Look through the entries below and copy exactly the part that begins with the line containing "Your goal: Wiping" and ends with the line containing "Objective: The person". Do not copy the pictures.
/---
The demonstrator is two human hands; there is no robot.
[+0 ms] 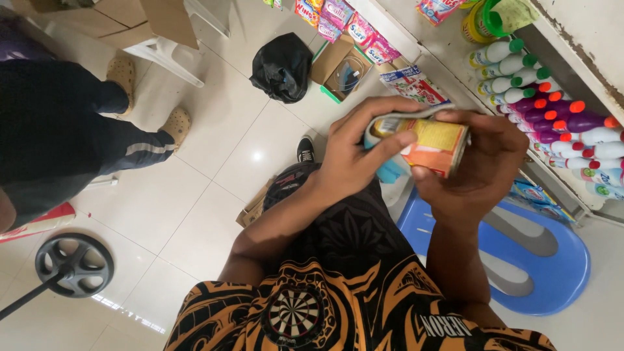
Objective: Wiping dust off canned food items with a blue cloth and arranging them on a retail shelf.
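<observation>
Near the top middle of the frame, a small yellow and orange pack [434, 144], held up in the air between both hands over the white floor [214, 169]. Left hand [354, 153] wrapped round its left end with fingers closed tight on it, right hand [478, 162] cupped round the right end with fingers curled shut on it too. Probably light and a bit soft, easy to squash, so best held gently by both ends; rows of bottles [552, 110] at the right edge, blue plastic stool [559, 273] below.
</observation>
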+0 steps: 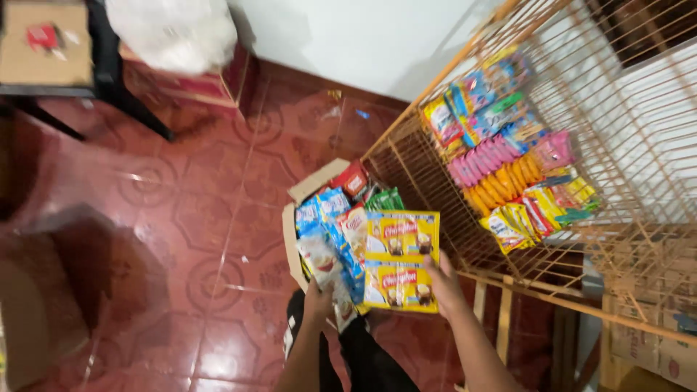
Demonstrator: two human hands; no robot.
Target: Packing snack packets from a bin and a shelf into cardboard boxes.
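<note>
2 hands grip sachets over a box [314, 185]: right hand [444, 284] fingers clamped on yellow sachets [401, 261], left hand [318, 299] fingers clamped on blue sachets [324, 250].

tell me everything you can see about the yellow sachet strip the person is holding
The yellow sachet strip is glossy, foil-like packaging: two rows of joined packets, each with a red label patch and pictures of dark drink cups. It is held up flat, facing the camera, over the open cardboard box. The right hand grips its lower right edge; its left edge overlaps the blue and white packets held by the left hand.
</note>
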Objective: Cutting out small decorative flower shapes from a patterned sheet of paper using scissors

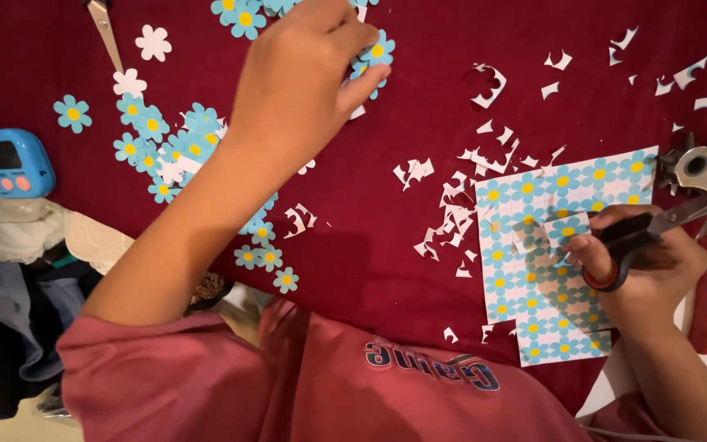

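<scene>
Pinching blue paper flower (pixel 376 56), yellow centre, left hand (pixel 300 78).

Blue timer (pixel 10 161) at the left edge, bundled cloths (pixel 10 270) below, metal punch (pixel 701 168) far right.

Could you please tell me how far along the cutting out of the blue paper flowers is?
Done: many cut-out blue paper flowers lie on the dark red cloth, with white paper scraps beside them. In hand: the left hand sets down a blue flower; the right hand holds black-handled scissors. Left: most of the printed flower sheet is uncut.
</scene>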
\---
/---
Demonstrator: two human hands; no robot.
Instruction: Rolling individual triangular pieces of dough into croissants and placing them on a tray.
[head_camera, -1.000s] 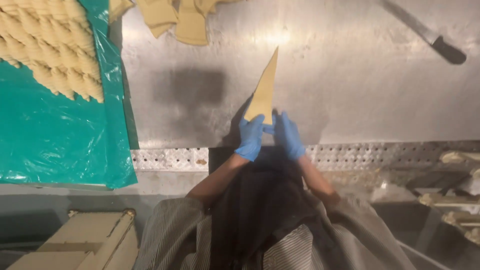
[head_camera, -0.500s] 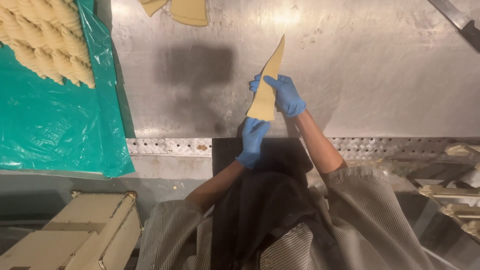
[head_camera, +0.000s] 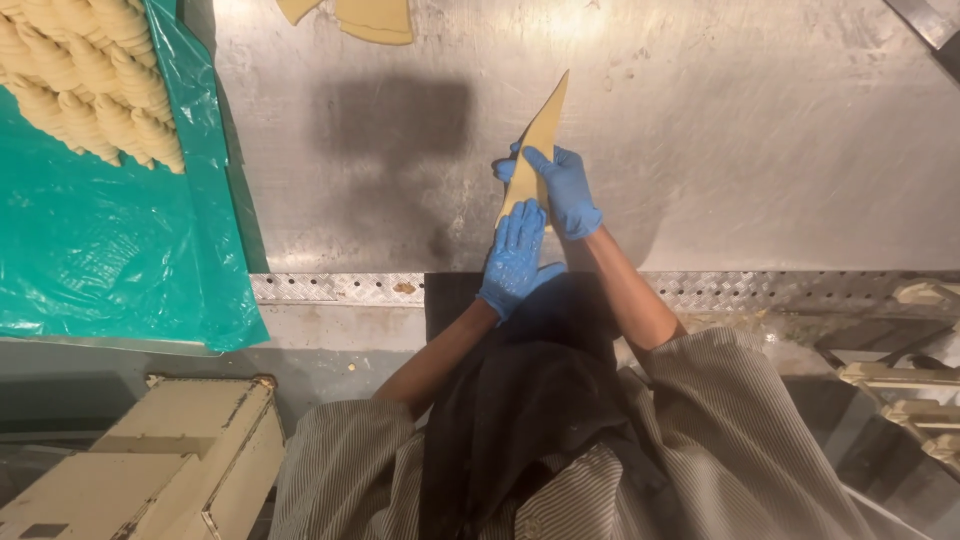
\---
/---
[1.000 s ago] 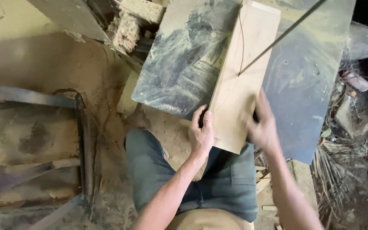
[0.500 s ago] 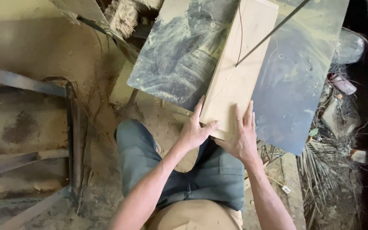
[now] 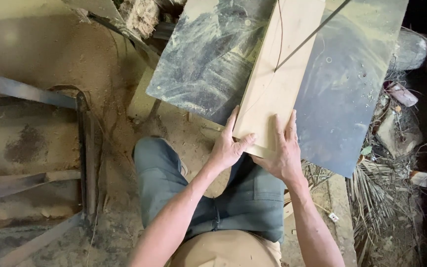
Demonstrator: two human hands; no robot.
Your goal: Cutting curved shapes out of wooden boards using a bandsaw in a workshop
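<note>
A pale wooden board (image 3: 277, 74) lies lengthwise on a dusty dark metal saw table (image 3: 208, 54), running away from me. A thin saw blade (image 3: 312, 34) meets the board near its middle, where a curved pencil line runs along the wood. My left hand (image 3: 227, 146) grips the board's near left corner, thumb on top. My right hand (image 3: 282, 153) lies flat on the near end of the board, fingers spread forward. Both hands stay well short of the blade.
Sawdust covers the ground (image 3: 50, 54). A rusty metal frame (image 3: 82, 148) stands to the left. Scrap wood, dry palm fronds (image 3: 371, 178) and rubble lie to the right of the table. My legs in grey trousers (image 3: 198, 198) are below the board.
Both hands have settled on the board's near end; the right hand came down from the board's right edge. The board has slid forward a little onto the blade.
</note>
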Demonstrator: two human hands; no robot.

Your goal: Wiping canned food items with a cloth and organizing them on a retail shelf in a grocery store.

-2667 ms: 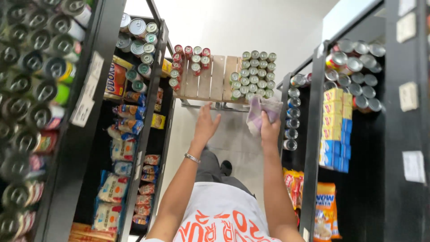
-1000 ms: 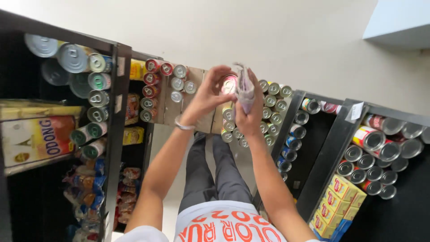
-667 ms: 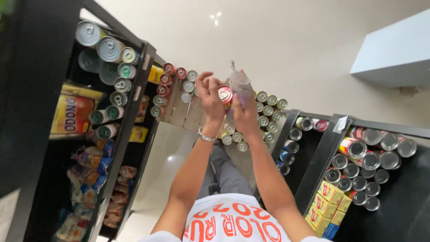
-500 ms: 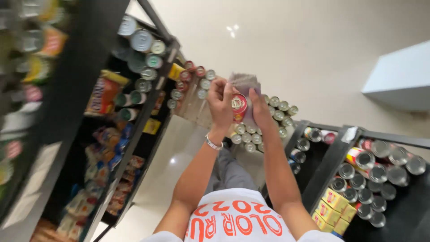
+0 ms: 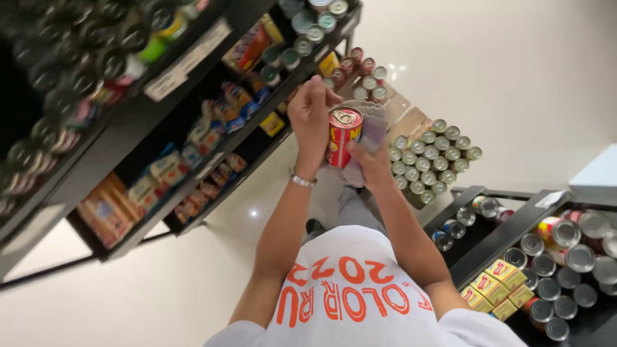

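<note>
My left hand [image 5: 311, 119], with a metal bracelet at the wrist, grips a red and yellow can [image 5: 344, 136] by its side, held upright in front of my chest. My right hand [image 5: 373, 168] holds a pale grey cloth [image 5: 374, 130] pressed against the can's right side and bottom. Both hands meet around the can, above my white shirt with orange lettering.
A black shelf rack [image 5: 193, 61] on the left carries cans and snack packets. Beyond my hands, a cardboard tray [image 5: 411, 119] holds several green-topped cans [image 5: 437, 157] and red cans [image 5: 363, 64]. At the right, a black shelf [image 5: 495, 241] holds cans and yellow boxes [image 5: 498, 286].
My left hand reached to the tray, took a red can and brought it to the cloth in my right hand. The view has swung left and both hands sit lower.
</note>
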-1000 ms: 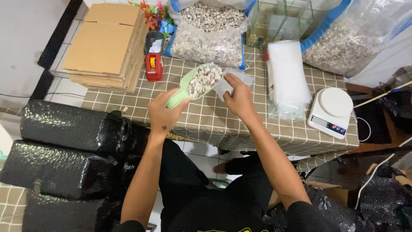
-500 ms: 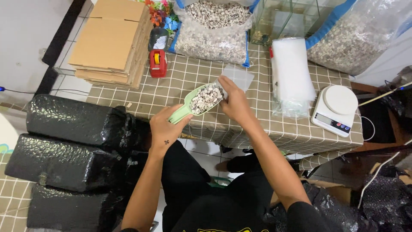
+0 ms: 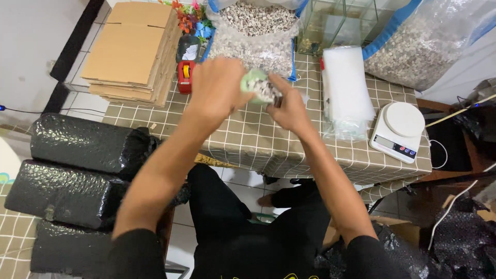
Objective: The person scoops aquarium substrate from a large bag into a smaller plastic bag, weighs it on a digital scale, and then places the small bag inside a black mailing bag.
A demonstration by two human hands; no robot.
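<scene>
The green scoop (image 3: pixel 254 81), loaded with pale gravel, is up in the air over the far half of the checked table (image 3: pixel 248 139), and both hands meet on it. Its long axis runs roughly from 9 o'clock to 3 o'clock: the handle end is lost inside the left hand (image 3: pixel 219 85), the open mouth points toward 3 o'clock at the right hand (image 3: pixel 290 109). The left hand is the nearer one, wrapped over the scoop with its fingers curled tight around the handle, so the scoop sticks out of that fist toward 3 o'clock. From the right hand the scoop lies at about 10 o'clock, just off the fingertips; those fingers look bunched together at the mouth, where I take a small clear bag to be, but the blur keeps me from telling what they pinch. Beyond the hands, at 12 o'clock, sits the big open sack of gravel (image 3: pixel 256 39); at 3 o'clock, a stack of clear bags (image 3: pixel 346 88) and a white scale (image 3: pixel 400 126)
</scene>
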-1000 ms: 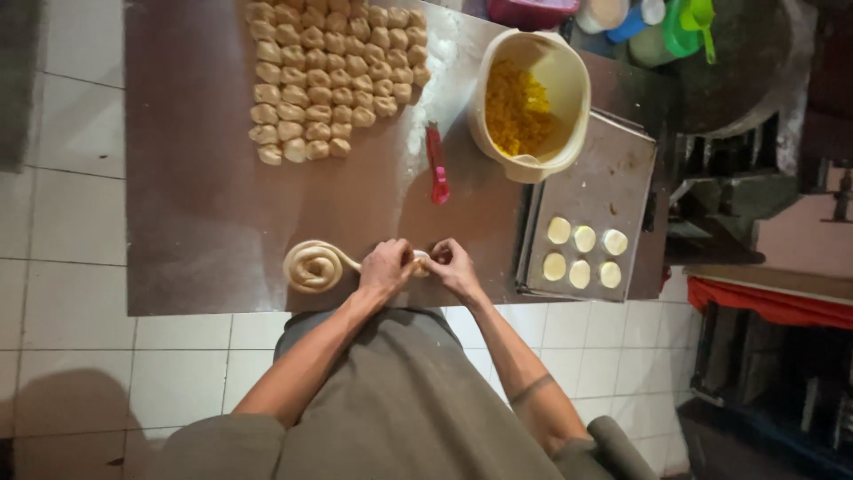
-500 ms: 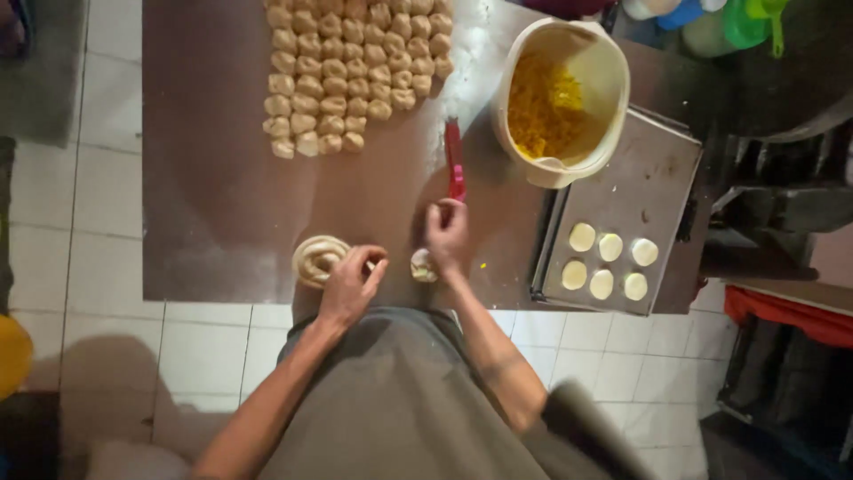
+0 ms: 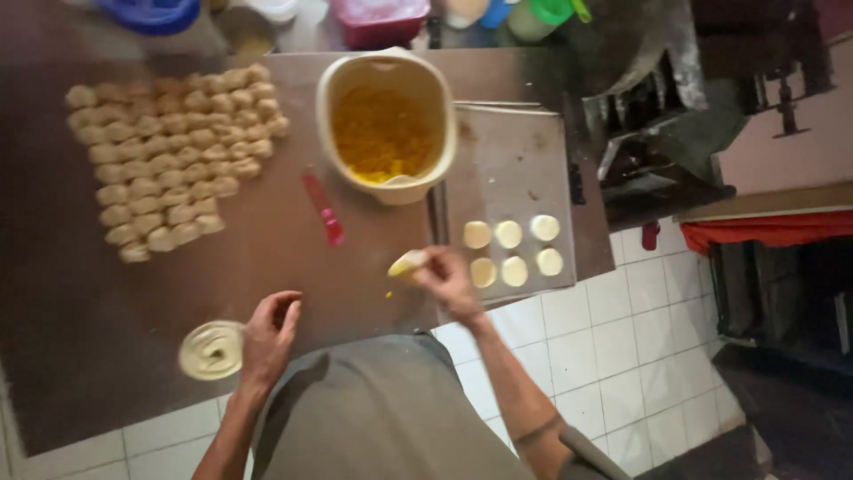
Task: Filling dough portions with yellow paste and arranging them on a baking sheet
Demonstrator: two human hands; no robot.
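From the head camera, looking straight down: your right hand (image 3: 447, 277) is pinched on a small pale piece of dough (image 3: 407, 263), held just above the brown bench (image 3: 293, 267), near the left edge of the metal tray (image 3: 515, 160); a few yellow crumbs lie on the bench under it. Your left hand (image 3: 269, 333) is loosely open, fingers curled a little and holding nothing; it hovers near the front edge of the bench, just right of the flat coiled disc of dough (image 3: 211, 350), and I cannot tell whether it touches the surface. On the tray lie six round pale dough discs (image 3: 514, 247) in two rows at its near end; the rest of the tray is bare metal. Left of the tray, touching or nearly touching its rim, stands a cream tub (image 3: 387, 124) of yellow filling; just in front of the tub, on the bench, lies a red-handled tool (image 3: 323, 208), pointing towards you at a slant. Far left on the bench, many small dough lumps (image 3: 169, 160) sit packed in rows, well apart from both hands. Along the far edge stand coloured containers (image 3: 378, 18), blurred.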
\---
◆ Task solution
Your goal: Wiping canned food items with a cloth and organizing them on a retail shelf in a grocery store.

-2667 ms: 
-1000 ms: 
-667 ms: 
-500 ms: 
+0 ms: 

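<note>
My left hand [image 5: 311, 119], with a metal bracelet at the wrist, grips a red and yellow can [image 5: 344, 136] by its side, held upright in front of my chest. My right hand [image 5: 373, 168] holds a pale grey cloth [image 5: 374, 130] pressed against the can's right side and bottom. Both hands meet around the can, above my white shirt with orange lettering.
A black shelf rack [image 5: 193, 61] on the left carries cans and snack packets. Beyond my hands, a cardboard tray [image 5: 411, 119] holds several green-topped cans [image 5: 437, 157] and red cans [image 5: 363, 64]. At the right, a black shelf [image 5: 495, 241] holds cans and yellow boxes [image 5: 498, 286].
My left hand reached to the tray, took a red can and brought it to the cloth in my right hand. The view has swung left and both hands sit lower.
</note>
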-1000 ms: 
-500 ms: 
+0 ms: 
Objective: The person scoops aquarium substrate from a large bag into a smaller plastic bag, weighs it on a digital scale, and then places the small bag inside a black mailing bag.

Nothing more remains to be added to the answer.